:: YOUR GOAL ::
Your job is to print, exactly, the lines in the data below from the line with "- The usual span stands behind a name" through the line with "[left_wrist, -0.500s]", both included, and to omit any picture.

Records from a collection
::::::::
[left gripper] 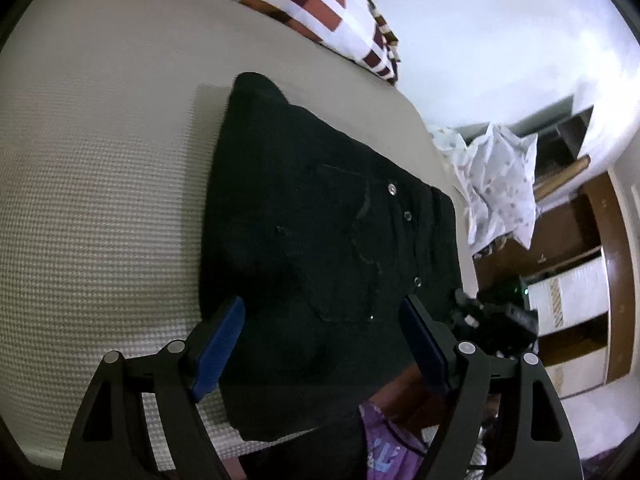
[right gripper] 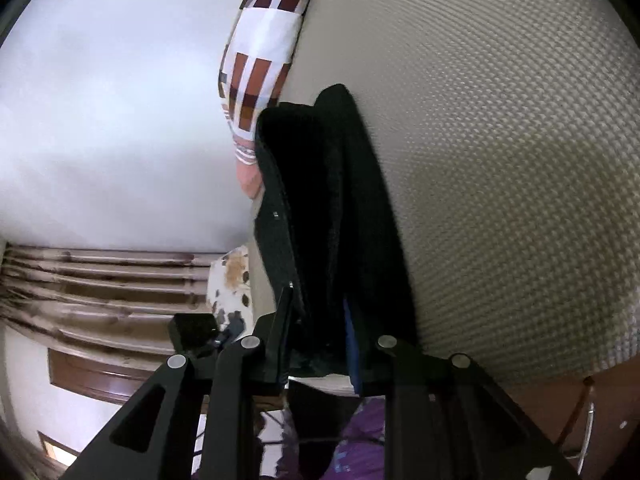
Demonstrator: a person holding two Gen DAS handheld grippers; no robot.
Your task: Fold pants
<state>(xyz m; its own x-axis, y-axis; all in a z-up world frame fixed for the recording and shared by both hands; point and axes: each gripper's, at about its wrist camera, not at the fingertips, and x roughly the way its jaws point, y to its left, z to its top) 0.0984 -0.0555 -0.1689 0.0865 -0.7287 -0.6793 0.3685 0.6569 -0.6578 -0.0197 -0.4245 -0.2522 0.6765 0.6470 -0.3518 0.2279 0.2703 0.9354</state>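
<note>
While the black pants (left gripper: 320, 240) lie flat on the beige bed (left gripper: 100, 200), near its edge, the left gripper (left gripper: 320, 340) hangs over their near end with its jaws wide apart, one blue pad (left gripper: 220, 344) over the cloth's left border and the other over the waist side, neither pressing on anything. From the right wrist view the same pants (right gripper: 328, 208) run away from the camera in a narrow dark band, and the right gripper (right gripper: 320, 336) has its jaws drawn in on the near edge of the cloth, which fills the gap between them and looks bunched and lifted there; only one blue pad (right gripper: 352, 344) shows, the other finger being seen edge-on. One pair of pants is in sight, with three metal studs (left gripper: 392, 188) counted on the upper face near the pocket. Two grippers are at work, and the right one also appears, blurred, at the bed's edge in the left view. One checked pillow (left gripper: 320, 12) in white and brown lies at the far end of the bed, and one pale floral cloth (left gripper: 500, 184) hangs beyond the bed's side. The left gripper tilts steeply down at the cloth; the right one points nearly along the bed's surface, rolled onto its side. A purple garment (left gripper: 380, 440) on the person shows below both grippers.
</note>
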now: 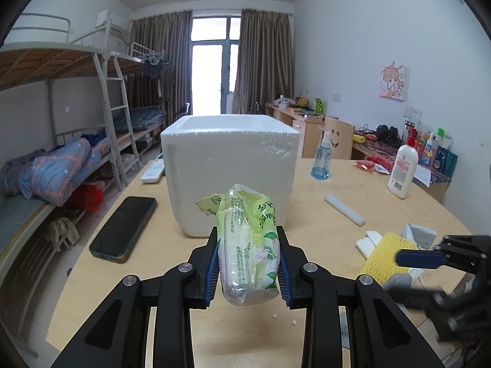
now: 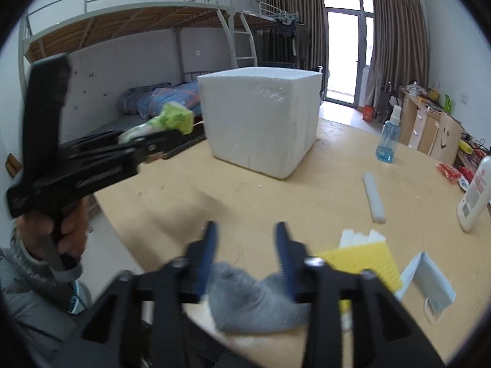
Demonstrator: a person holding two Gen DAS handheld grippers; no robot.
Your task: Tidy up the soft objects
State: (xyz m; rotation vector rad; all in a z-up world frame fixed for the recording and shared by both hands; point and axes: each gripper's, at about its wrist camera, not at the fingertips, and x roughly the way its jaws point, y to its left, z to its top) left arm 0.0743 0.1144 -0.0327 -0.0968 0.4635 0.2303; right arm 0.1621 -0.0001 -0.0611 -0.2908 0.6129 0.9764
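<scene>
So the left gripper (image 1: 248, 263) is sitting with its jaws clamped on a pack of tissues (image 1: 250, 245), green and clear plastic wrapper, held up off the tabletop (image 1: 322, 227) and poking out past the fingertips. Right behind it, further along the tabletop, a big white foam box (image 1: 230, 165) is standing with its top open. From the right wrist view you're seeing the same gripper from the side, a hand (image 2: 58, 230) in a grey sleeve gripping its handle, tissues sticking out toward the box.

The right gripper (image 2: 247, 254) is hanging over the near edge of the tabletop with its jaws apart, nothing pinched. A grey sock (image 2: 248, 300) is lying crumpled on the tabletop below and between the blue fingers (image 2: 208, 251); it's blurry, so I can't tell whether they're touching it.

Just right of the sock there's a yellow foam net sleeve (image 2: 365, 260) lying over some white folded pieces (image 2: 356, 236), and a face mask (image 2: 429, 285) next to that. Further out, a white foam stick (image 2: 374, 197) is lying on its own, with a blue spray bottle (image 2: 388, 141) and a white lotion bottle (image 2: 475, 196) standing well apart from it. A black phone (image 1: 122, 230) is lying flat left of the box, and a white remote (image 1: 153, 171) is lying beyond it.
</scene>
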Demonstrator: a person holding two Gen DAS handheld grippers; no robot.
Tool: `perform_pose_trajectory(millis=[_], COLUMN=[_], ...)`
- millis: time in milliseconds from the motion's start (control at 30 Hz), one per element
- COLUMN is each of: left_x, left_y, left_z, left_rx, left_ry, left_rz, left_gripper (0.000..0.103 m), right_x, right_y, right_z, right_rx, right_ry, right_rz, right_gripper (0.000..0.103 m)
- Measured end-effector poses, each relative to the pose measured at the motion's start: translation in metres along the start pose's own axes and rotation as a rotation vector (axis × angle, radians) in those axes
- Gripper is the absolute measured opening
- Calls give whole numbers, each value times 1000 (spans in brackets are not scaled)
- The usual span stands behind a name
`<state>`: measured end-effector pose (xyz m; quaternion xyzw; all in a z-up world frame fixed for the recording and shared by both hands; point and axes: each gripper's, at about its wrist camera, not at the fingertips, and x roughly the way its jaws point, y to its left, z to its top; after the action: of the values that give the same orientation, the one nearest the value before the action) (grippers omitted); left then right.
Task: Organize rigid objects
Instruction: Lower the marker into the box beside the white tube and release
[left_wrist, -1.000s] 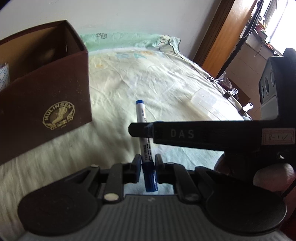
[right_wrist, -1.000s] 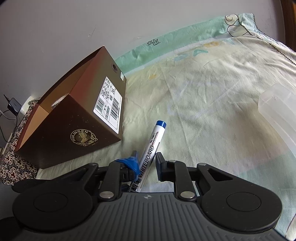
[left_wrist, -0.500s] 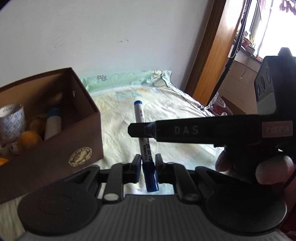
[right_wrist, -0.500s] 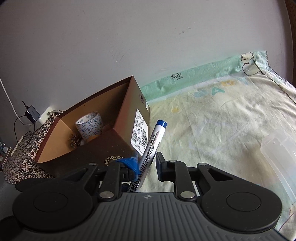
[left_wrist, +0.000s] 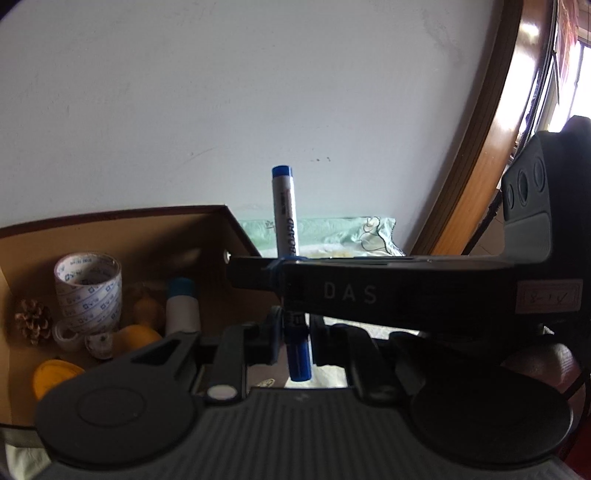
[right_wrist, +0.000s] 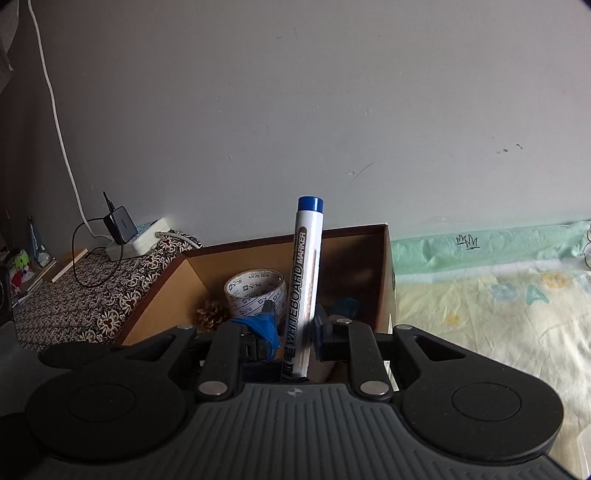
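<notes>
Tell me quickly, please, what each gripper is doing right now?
Left gripper: closed on the white whiteboard marker with blue cap.
Right gripper: closed on the same marker, further up its barrel.

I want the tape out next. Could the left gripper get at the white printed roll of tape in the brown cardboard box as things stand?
Probably not yet. The left gripper is shut on the blue-capped white whiteboard marker, as is the right gripper. The roll of tape sits uncovered in the open-topped box.

Home bedroom, bed with printed sheet (right_wrist: 498, 314), plain wall (right_wrist: 295, 110), wooden door frame (left_wrist: 480, 147)
</notes>
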<state>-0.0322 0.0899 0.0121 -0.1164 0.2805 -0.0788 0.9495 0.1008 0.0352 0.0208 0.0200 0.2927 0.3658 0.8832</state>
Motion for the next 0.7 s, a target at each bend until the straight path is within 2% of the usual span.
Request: perform_pose_trajectory(millis=[100,200,333,567,700], left_x=[11,22,41,67,73], left_y=[19,32,46,58,60], left_z=[3,6,4,-7,-10], left_rx=[-43,-79,-110,-137,-145], left_ry=[11,24,66,131,147], left_rz=[23,27,41,68,91], left_gripper=[8,8,8,8,9], right_x=[23,40,61,79,77], right_y=[2,8,5,-5,-9], right_z=[5,5,4,2,-1], right_rx=[-8,-65,-66,-65,-50], right_ry=[51,75,107,98,68], right_rz=[2,-43,-74,-155,-137], right_gripper=[0,1,1,3,4])
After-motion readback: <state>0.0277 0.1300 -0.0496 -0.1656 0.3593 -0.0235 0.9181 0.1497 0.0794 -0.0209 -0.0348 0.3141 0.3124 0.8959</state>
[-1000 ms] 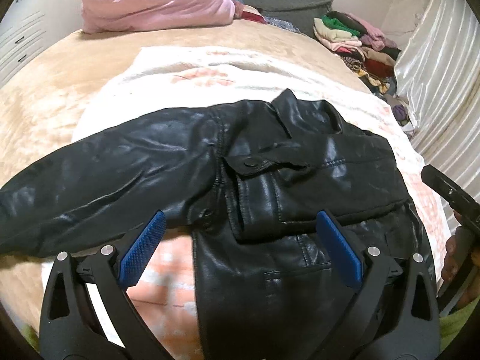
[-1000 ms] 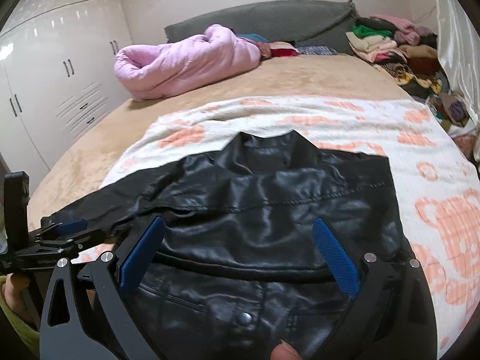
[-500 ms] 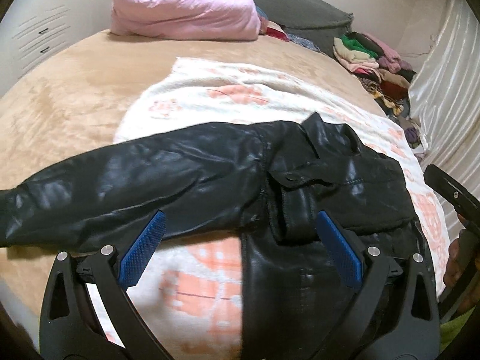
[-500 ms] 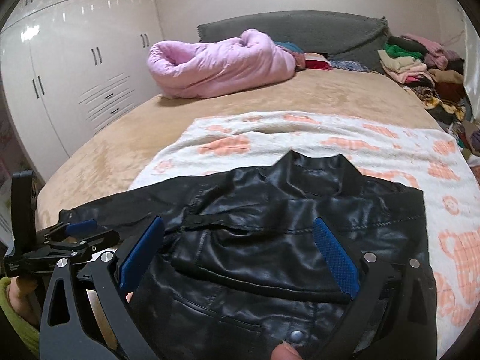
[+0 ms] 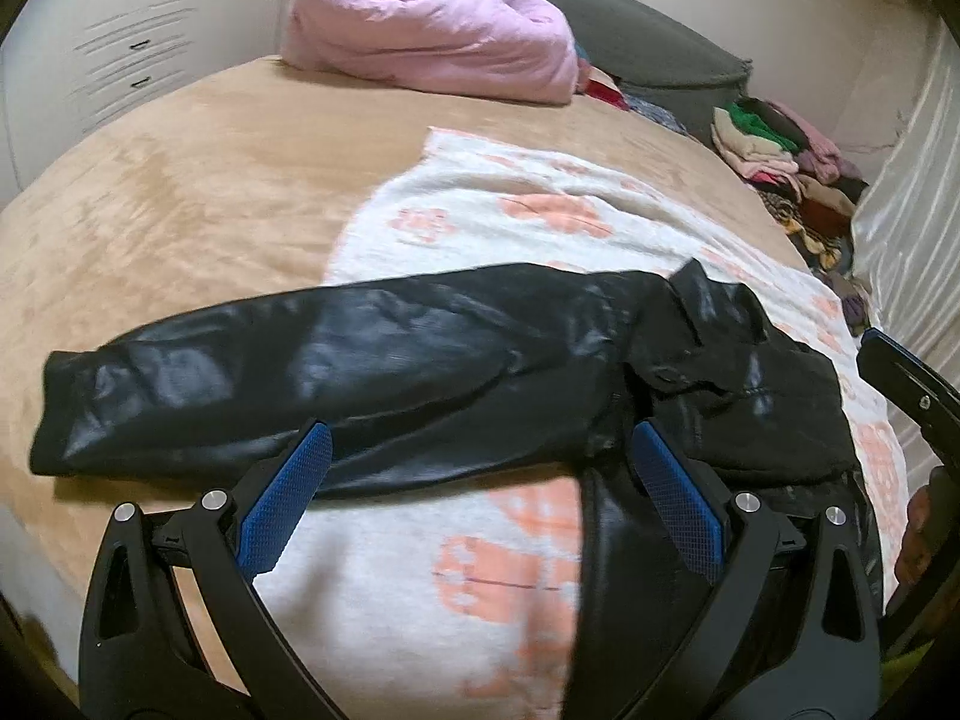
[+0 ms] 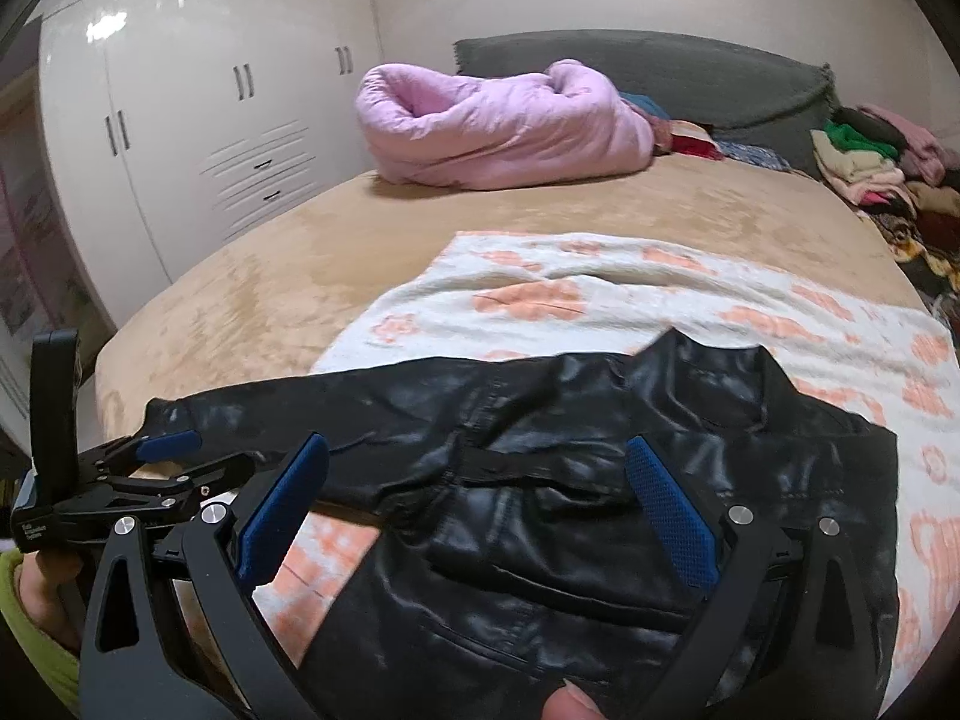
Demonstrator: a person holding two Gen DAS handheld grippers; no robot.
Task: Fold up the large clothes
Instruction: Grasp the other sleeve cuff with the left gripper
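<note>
A black leather jacket point(image 5: 720, 372) lies on a white blanket with orange flowers point(image 5: 540, 222) on the bed. Its right side is folded over the body. Its left sleeve point(image 5: 312, 372) stretches out flat to the left, the cuff on the tan bedspread. My left gripper point(image 5: 480, 498) is open and empty, just above the sleeve's near edge by the armpit. My right gripper point(image 6: 477, 510) is open and empty over the jacket's chest point(image 6: 570, 516). The left gripper also shows in the right wrist view point(image 6: 150, 468), at the far left beside the sleeve.
A tan bedspread point(image 5: 180, 192) covers the bed. A rolled pink duvet point(image 5: 432, 42) lies at the far side by a grey headboard point(image 6: 690, 78). Stacked folded clothes point(image 5: 780, 162) sit at the far right. White wardrobes point(image 6: 198, 132) stand to the left.
Both grippers have swung left and pulled back a little, so the outstretched sleeve now fills the left wrist view. The jacket itself has not moved.
</note>
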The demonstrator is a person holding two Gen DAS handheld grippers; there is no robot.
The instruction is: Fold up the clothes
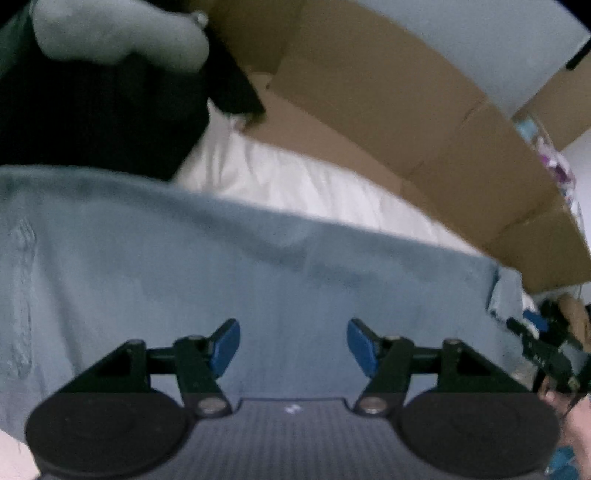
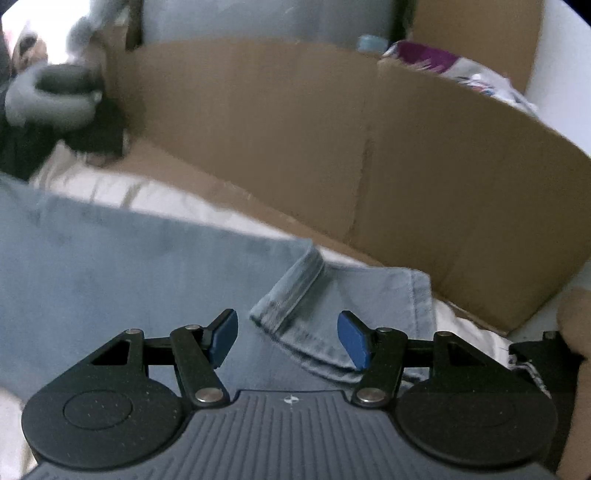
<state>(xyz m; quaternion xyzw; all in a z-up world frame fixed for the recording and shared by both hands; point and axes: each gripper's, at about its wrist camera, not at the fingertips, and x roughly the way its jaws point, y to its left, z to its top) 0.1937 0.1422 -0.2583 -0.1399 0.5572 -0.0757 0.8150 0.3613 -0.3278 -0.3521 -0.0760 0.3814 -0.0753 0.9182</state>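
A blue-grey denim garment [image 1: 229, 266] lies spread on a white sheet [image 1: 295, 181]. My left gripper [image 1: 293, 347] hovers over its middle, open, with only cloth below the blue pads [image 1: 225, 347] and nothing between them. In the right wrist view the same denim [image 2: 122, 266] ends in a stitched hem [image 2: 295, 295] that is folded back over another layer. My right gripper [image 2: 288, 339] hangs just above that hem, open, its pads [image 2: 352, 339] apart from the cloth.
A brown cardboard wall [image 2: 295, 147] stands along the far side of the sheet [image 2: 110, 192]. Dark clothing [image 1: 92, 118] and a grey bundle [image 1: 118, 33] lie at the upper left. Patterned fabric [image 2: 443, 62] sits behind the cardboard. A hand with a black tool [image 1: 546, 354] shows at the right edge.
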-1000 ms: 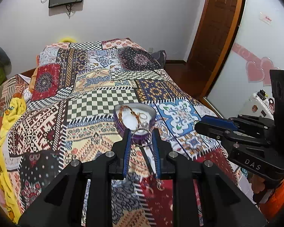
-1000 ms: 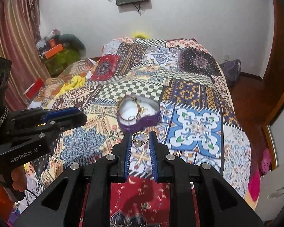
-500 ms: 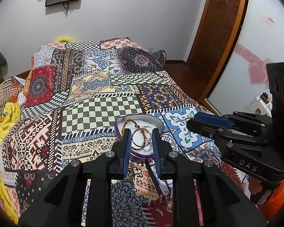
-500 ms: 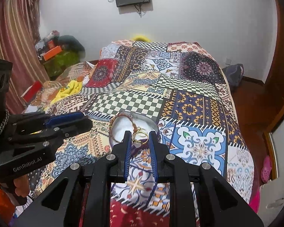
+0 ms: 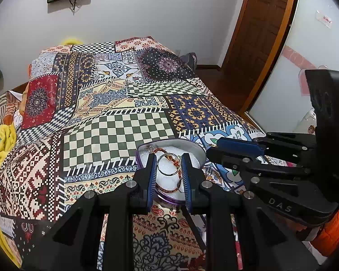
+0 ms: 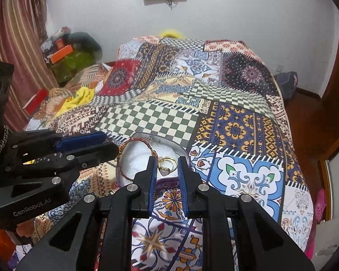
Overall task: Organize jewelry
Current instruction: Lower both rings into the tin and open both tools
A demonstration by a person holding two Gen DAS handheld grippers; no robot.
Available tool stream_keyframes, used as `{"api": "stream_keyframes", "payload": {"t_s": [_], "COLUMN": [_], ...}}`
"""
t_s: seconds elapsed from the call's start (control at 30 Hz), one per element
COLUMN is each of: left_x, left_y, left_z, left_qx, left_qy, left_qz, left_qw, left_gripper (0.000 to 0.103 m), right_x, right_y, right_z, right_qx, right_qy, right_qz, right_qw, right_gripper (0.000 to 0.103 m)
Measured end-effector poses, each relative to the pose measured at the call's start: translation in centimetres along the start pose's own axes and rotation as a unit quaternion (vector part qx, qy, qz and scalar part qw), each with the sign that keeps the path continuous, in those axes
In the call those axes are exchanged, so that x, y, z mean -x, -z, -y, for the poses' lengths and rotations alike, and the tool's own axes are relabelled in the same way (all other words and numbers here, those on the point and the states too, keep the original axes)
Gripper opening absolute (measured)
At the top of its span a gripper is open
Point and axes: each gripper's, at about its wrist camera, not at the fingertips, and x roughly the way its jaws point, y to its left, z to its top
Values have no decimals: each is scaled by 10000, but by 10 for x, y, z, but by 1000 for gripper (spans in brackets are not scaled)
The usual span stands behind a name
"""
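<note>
Left gripper (image 5: 168, 166) clamps a silver hoop (image 5: 168, 164) right over the purple heart-shaped box (image 5: 193, 150) on the bed (image 5: 115, 133). Right gripper (image 6: 167, 168) pinches a gold ring (image 6: 166, 166) above that same box, where a braided bracelet (image 6: 133, 142) lies on white padding.

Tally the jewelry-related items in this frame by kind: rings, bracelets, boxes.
Rings: 2, a silver ring in the left gripper and a gold ring in the right gripper
Braided bracelets: 1, the red bracelet in the box
Boxes: 1, the purple jewelry box
Total: 4
</note>
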Motion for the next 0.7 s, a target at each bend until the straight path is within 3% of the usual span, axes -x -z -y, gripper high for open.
{"api": "stream_keyframes", "payload": {"t_s": [0.7], "left_x": [-26], "left_y": [-4], "left_z": [-11], "left_qx": [42], "left_qy": [82], "left_qz": [-272], "left_qw": [9996], "left_gripper": [21], "right_x": [-35], "right_y": [-1], "right_z": [-2], "right_qx": [291], "right_qy": [-93], "right_qz": [-488], "right_qw": [9983], "right_gripper": [16]}}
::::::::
:: SOLUTION FOR THIS PROBLEM ::
- The usual span stands behind a name
`<state>`: measured end-effector pose (xyz m; quaternion xyzw; all in a z-up world frame fixed for the recording and shared by both hands; point and axes: each gripper's, at about its wrist camera, not at the fingertips, and x roughly the way its jaws point, y to its left, z to its top; after the action: of the values that give the same orientation, the one nearest the value before the action) (grippers omitted); left then right.
Task: Organize rigid objects
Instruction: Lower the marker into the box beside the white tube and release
[left_wrist, -1.000s] 
[right_wrist, -1.000s] 
[left_wrist, -0.500s] 

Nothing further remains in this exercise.